Mary denied having performed the transactions and immediately contacted the bank to block her card. She subsequently lodged a dispute seeking a full waiver of the disputed amount and filed a police report. The bank maintained that she was liable because all transactions had been authenticated using OTPs sent to her registered mobile number.
FINDINGS
The evidence showed that 11 3-D Secure online transactions, totalling RM47,410, were carried out on 12 July 2024 using Mary’s credit card. The bank’s records indicate that the OTPs were successfully delivered to Mary’s registered mobile number and correctly entered on the 3-D Secure verification page, thereby authorising the transactions.
Mary maintained that she did not receive any OTPs. The surrounding circumstances suggested that her card details and OTPs were compromised. It is likely that the downloaded application contained malicious malware capable of accessing her banking credentials and intercepting OTPs.
The bank blocked the card only after Mary reported the incident. No chargeback rights were available, as the transactions had been authenticated under the 3-D Secure protocol.
The 11 transactions occurred over a short span of time and were inconsistent with Mary’s usual spending pattern.

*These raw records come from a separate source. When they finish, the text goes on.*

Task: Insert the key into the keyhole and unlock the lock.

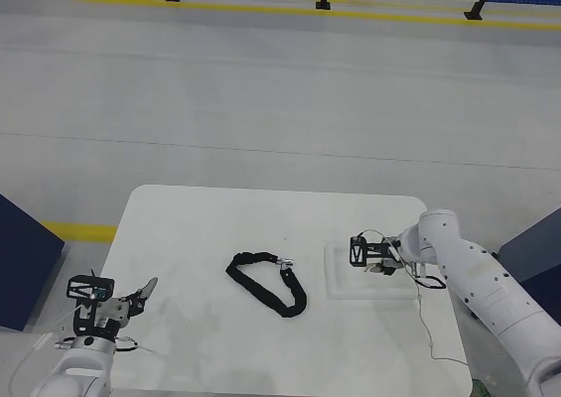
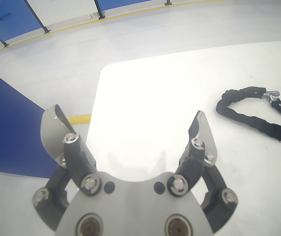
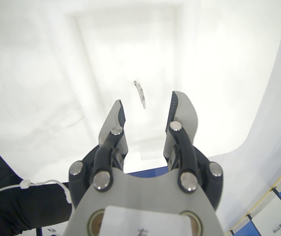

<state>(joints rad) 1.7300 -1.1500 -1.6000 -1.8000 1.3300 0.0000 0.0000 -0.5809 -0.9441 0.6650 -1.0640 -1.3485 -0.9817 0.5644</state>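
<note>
Right claw (image 3: 147, 101) half spread over the small metal key (image 3: 140, 95), key lying in a shallow white tray (image 1: 338, 286) on the desk (image 1: 210, 218) right side, left claw (image 2: 128, 111) wide apart at the left edge, black chain lock (image 1: 265, 283) lying mid-desk.

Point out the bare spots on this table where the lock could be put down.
Bare: the far strip of the table beyond the chain lock, and the patch between the left gripper and the chain lock. Crowded: the right side, where the right gripper hangs over the tray holding the key.
</note>
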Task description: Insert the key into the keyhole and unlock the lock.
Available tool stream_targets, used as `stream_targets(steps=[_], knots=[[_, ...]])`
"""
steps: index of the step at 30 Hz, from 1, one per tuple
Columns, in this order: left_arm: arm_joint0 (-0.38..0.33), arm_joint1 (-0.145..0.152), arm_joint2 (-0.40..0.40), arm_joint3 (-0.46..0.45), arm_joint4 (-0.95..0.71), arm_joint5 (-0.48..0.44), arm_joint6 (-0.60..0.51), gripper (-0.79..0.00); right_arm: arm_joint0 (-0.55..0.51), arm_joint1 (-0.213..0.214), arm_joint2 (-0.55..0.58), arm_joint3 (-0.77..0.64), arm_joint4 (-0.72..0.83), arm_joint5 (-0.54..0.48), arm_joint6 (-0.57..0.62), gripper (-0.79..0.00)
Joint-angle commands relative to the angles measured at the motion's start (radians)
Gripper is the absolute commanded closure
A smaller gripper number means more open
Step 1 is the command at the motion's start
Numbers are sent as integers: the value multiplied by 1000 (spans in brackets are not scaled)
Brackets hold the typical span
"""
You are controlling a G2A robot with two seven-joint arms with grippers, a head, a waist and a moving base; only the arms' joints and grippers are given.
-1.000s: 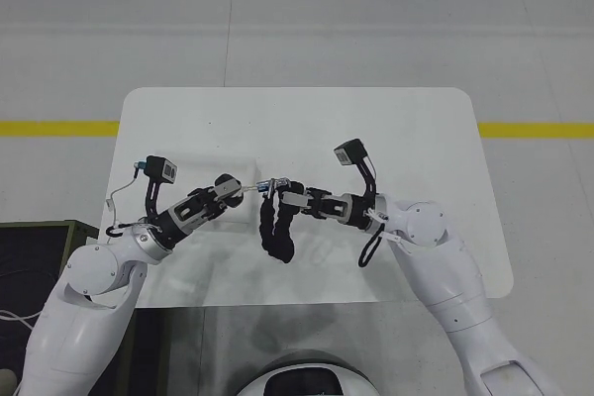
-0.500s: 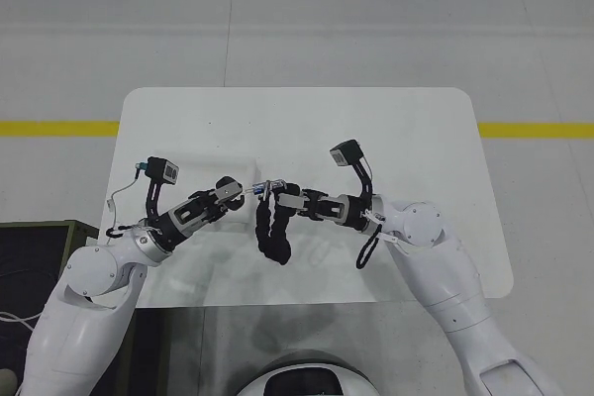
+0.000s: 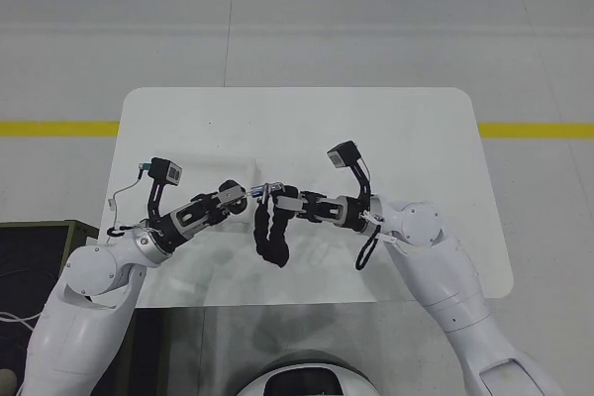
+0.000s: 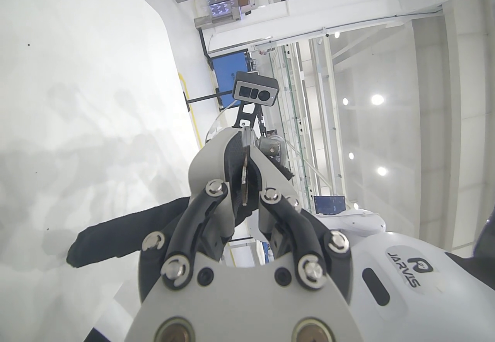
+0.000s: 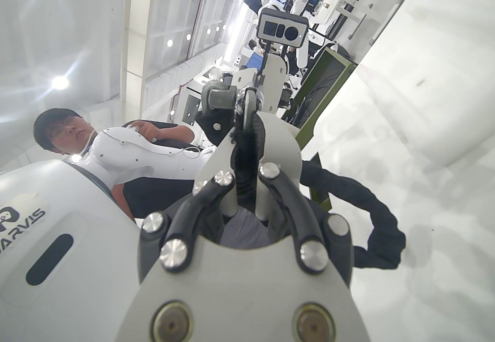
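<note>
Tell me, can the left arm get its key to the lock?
Probably yes. The left gripper, shut on the key, sits right before the lock that the right gripper holds; nothing lies between.

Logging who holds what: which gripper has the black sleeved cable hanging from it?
The right gripper: the black cable droops from its fingers, while the left gripper pinches only a thin metal key.

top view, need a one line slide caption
Left tool holds the key at the cable lock gripped by the right tool, above a white table.
</note>
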Motion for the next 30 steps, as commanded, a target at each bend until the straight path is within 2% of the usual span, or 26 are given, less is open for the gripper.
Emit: stream_targets(steps=[1,6,10,11,12,13,14,19,20,25,27,30], knots=[[2,-2,0,0,-13,-4,-2,-785,3,1,5,5,28,6,9,0],[-2,-5,-4,22,-87,22,-38,-785,20,8,36,27,151,55,114,0],[-17,-7,-6,43,-125,35,-97,-785,42,19,55,46,151,110,209,0],[-18,-7,-6,45,-130,30,-114,-736,46,21,60,47,132,112,217,0],[-19,-7,-8,47,-125,18,-125,-600,49,24,64,48,114,115,221,0],[-19,-7,-12,48,-110,2,-129,-357,51,26,68,45,92,114,218,0],[-16,-8,-11,46,-92,-14,-136,-302,52,28,71,41,69,112,210,0],[-9,-10,-11,44,-67,-34,-149,-259,47,31,69,14,31,118,191,0],[-9,-11,-11,44,-69,-34,-150,-132,47,32,67,12,29,121,191,0],[-6,-14,-14,44,-51,-40,-139,-129,51,33,57,13,16,129,184,0],[-4,-15,-14,44,-47,-43,-137,0,52,33,52,14,20,133,182,0],[-2,-16,-13,40,-42,-46,-146,0,54,32,46,16,31,138,177,0]])
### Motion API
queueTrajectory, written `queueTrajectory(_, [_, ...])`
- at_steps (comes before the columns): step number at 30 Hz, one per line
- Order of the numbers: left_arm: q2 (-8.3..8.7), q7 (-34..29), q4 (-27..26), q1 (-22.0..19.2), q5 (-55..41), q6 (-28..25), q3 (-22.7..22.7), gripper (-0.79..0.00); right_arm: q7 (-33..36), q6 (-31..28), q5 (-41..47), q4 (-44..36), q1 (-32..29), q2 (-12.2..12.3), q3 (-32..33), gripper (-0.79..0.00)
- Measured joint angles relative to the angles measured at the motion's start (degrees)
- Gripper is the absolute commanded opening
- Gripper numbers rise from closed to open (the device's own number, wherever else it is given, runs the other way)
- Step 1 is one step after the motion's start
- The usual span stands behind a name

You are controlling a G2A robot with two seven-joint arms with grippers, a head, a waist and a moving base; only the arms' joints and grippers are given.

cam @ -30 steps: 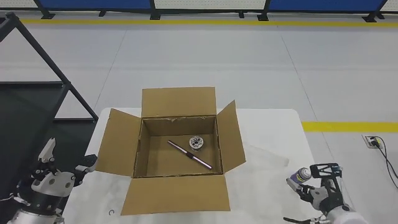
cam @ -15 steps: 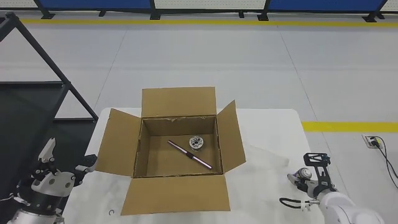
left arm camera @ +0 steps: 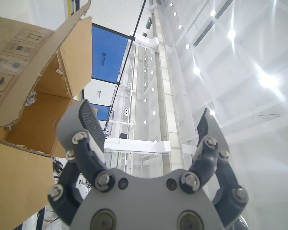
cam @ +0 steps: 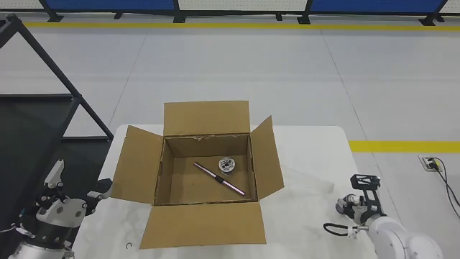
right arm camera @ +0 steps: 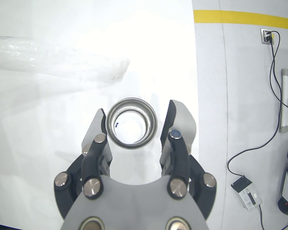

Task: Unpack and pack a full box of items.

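Near the right edge of the white tabletop (cam: 309, 144), my right gripper (right arm camera: 136, 108) points straight down over one metal can (right arm camera: 131, 101). Its fingers are apart, one on each side of the can. One pad (right arm camera: 102, 123) touches the shiny round rim, and the other pad (right arm camera: 166, 118) is a little way off. I look down into the can, so its sides are hidden, and I cannot tell if it has a bottom. From above, the can (cam: 344, 203) is small and partly under my right gripper (cam: 350, 205).

One clear, crinkly bag (right arm camera: 50, 58) lies flat close by, and one end of it is cut off at the edge of my wrist view.

One brown cardboard box (cam: 205, 119) sits in the middle of the tabletop with all four flaps open. Two things lie inside: one long thin rod (cam: 218, 178) and one little round thing (cam: 227, 164), too small to tell what it is. They lie close but apart.

My left gripper (left arm camera: 146, 111) points up beside the box (left arm camera: 26, 72), which has torn, rough edges. Its two fingers, with bumpy dark pads (left arm camera: 90, 120), are wide apart and hold nothing. From above, my left gripper (cam: 79, 180) is just off the left flap.
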Motion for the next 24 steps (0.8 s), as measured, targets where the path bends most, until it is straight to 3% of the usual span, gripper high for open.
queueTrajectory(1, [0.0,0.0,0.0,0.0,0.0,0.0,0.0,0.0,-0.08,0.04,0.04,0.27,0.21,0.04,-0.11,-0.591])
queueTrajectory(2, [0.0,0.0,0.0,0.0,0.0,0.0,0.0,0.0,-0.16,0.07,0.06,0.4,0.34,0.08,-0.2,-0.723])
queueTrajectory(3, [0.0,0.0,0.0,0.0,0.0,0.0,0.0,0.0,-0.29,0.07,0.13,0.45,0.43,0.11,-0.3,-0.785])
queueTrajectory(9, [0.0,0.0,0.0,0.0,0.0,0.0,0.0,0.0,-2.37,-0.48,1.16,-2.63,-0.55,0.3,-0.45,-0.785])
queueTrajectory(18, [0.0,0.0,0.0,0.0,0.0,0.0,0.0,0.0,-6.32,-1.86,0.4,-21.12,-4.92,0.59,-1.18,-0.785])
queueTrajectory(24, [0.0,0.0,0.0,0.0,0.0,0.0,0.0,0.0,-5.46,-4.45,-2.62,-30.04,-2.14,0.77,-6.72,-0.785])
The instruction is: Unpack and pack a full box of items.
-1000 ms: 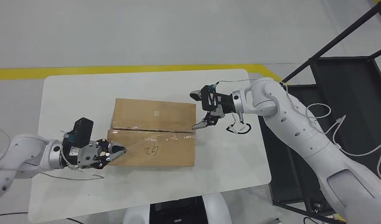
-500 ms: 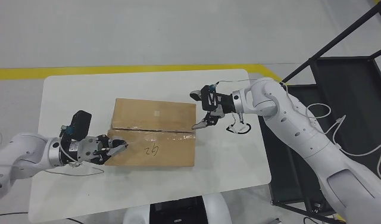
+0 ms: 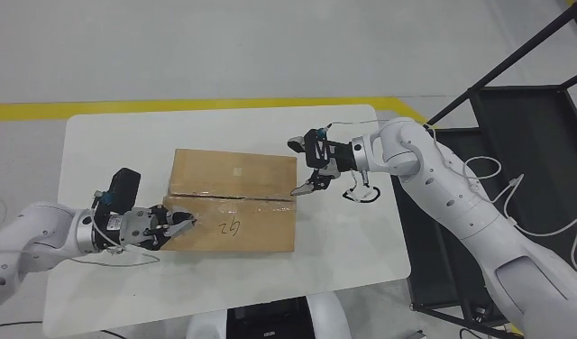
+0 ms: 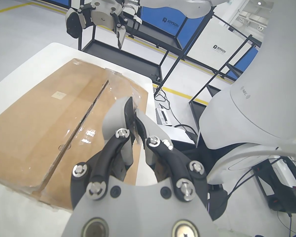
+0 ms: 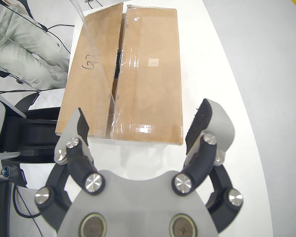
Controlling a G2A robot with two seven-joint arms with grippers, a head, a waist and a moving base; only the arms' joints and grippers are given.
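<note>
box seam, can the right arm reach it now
Probably yes: the right gripper hangs open just off the box end, facing the seam, nothing between them; the left gripper holds the peeled tape lifted.

In the top view the left gripper [image 3: 187, 220], at the lower left of the frame with the clear tape [image 5: 88, 34] pinched in it, has moved a little toward the top of the frame, beside the left end of the box [image 3: 233, 172]. Its wrist has turned slightly too. Most of this came in the first half second; afterwards it crept only a trace to the right.
</note>
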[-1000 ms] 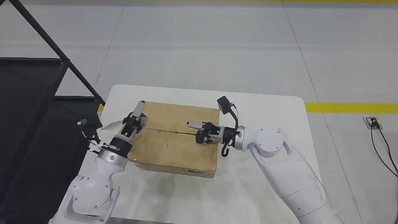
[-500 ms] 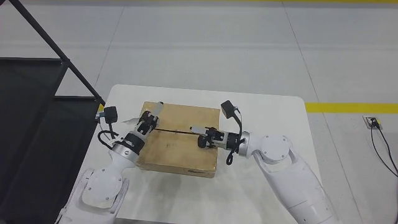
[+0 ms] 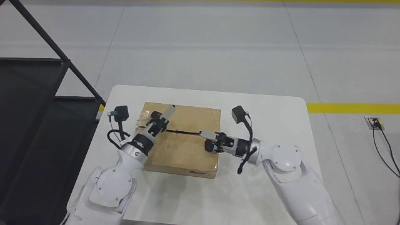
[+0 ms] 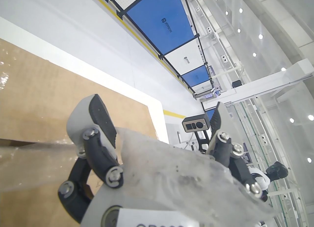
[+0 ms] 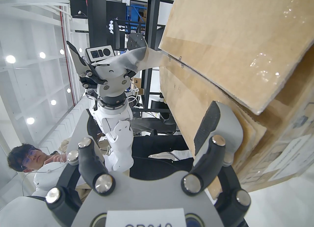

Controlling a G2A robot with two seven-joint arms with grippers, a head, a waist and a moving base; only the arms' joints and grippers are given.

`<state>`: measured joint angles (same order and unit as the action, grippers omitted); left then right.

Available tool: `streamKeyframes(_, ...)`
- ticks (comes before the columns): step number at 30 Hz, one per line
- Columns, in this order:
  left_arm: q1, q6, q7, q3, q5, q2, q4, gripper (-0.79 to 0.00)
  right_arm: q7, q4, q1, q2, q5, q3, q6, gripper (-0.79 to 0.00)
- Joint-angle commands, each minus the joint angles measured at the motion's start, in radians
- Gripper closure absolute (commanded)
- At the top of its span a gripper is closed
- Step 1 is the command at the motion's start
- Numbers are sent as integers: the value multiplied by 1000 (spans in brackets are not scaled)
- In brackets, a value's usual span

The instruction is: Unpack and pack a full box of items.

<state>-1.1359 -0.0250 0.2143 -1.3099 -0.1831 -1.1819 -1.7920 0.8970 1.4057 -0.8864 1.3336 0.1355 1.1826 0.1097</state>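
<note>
Evidently the unpacking is at its opening stage. The left gripper, fingers spread, has a strip of clear tape clinging across it. The strip runs off to the seam of the cardboard box just beneath it. At the seam's other end the right gripper stands open, one finger against the flap's edge. Next, I judge, the tape must come wholly free so the flaps can lift. The white counter carries the box. Beyond lie a pale floor with a yellow line and blue panels.
</note>
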Motion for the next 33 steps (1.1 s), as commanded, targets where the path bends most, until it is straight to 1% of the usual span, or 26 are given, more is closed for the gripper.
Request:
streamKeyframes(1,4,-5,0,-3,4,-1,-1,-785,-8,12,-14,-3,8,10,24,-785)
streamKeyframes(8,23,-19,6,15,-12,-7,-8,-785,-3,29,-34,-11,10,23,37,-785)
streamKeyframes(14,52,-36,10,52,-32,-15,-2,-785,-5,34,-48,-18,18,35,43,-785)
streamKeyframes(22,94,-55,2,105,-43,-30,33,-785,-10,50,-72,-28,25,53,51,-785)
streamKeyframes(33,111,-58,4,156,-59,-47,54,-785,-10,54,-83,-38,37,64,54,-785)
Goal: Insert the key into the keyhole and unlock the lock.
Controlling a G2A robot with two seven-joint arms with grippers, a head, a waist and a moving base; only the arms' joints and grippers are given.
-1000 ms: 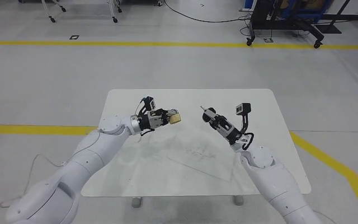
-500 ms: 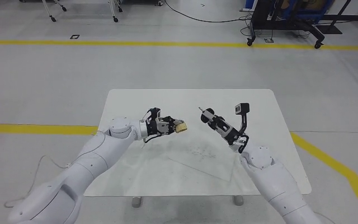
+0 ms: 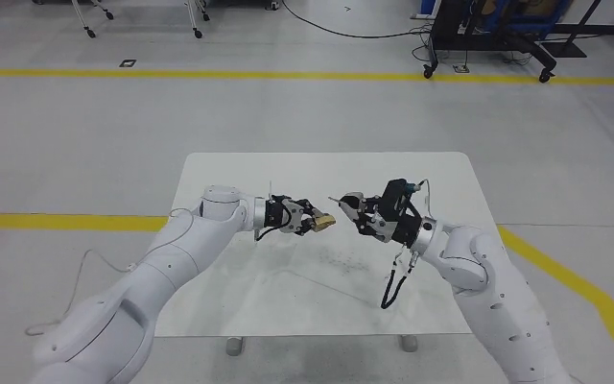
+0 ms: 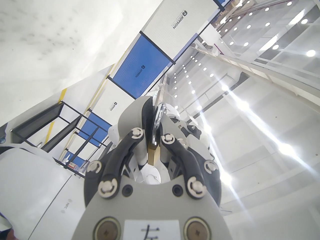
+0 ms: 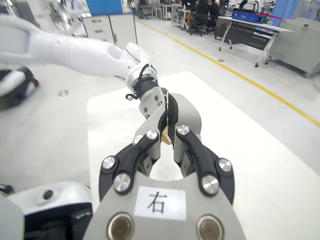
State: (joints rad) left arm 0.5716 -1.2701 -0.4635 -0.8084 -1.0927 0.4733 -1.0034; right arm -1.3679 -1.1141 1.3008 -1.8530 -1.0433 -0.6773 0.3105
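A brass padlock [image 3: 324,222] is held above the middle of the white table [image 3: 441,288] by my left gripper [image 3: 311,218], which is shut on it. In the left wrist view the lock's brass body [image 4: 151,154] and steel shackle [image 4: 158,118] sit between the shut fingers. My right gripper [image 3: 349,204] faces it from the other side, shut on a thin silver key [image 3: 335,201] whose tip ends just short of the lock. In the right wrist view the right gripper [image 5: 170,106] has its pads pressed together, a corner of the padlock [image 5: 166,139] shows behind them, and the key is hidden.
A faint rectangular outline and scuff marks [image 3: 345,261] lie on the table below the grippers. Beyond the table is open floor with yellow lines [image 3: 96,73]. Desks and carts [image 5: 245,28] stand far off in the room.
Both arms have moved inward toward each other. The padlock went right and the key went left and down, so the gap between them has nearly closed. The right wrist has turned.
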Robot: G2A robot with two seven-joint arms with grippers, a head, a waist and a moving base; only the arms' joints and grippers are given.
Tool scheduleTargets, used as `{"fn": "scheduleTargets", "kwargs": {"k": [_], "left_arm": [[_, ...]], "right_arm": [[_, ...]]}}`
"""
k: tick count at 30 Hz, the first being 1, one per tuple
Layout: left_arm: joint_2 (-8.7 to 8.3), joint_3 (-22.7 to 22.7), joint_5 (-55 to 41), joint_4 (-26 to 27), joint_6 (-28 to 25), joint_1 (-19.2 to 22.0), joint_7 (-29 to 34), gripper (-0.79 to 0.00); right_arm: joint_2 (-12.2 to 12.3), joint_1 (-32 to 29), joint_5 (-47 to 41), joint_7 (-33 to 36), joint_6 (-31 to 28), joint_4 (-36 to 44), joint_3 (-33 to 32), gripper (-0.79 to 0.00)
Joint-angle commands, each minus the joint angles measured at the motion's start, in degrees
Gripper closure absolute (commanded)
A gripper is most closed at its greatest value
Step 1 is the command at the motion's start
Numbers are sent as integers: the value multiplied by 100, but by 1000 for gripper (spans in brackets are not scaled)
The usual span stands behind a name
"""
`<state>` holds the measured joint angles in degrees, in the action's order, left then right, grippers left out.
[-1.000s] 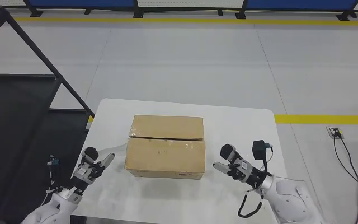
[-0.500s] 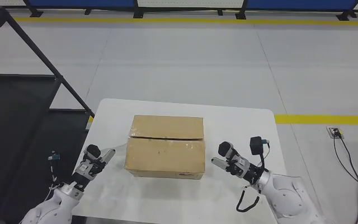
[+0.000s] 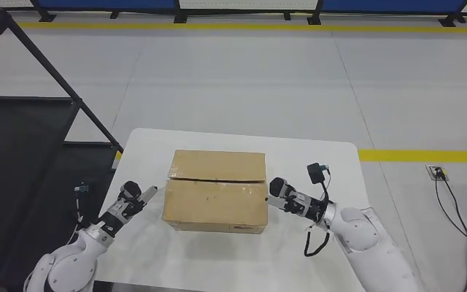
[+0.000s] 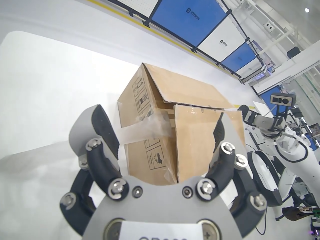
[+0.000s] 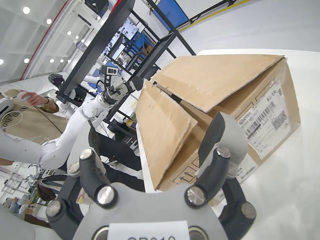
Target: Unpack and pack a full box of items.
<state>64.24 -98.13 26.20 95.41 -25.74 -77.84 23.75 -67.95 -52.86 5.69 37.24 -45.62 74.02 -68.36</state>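
Observation:
A brown cardboard box [image 3: 215,191] stands in the middle of the white table [image 3: 321,164], its top flaps folded down along a seam. Loose clear tape [image 4: 147,128] hangs on the end facing my left gripper. My left gripper [image 3: 148,193] sits a short way off that end, open, with the box end framed between its fingers [image 4: 105,126]. At the opposite end my right gripper [image 3: 271,194] is open right against the box [image 5: 220,86]. The slightly lifted near flap [image 5: 162,128] lies between its fingers [image 5: 222,131]. Whether they touch the cardboard I cannot tell.
A black metal frame [image 3: 73,102] stands off the table's left side. A white label [image 5: 265,121] is stuck on the box end by my right gripper. Bare tabletop lies behind the box and along the front edge [image 3: 219,255].
Both arms have moved inward toward the box. The right gripper went from the front right of the table up to the box's end, and the left gripper came closer to the other end.

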Motion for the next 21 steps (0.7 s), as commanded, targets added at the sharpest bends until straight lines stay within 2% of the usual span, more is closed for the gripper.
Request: {"fn": "scheduleTargets", "kwargs": {"k": [1, 8, 12, 18, 21], "left_arm": [[-4, 25, 11, -2, 10, 16, -7, -785], [-15, 54, -18, -11, 54, 63, -119, -785], [-13, 63, -66, 22, 134, 81, -263, -785], [-13, 46, -237, 109, 212, 112, -409, -785], [-33, 56, -193, 187, 21, 107, -259, -785]], "right_arm": [[-17, 121, -294, 142, -126, -153, 110, -785], [-15, 399, -1330, 798, -677, -484, 318, -785], [56, 350, -1872, 1185, -957, -347, 316, -785], [316, 50, -1752, 1270, -872, 428, 407, -785], [478, -109, -1570, 1317, -826, 835, 511, -785]]}}
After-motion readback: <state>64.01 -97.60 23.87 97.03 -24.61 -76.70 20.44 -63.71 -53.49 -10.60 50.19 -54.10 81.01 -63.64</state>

Such activity would reasonably have warranted closer scrutiny under the bank’s fraud monitoring controls and a verification call to the cardholder.
OUTCOME
We conclude that Mary’s banking credentials were compromised through the downloaded application, enabling unauthorised third-party access to conduct the disputed transactions.
Although the transactions were authenticated in accordance with security protocols, the bank could have adopted additional preventive measures by contacting Mary, given the unusual frequency and pattern of the transactions, which may have mitigated the losses.
At the same time, Mary ought to have exercised greater caution when downloading unfamiliar applications and providing sensitive information online.
Applying the principle of fairness, the Ombudsman decided that it is reasonable to apportion liability between Mary and the bank.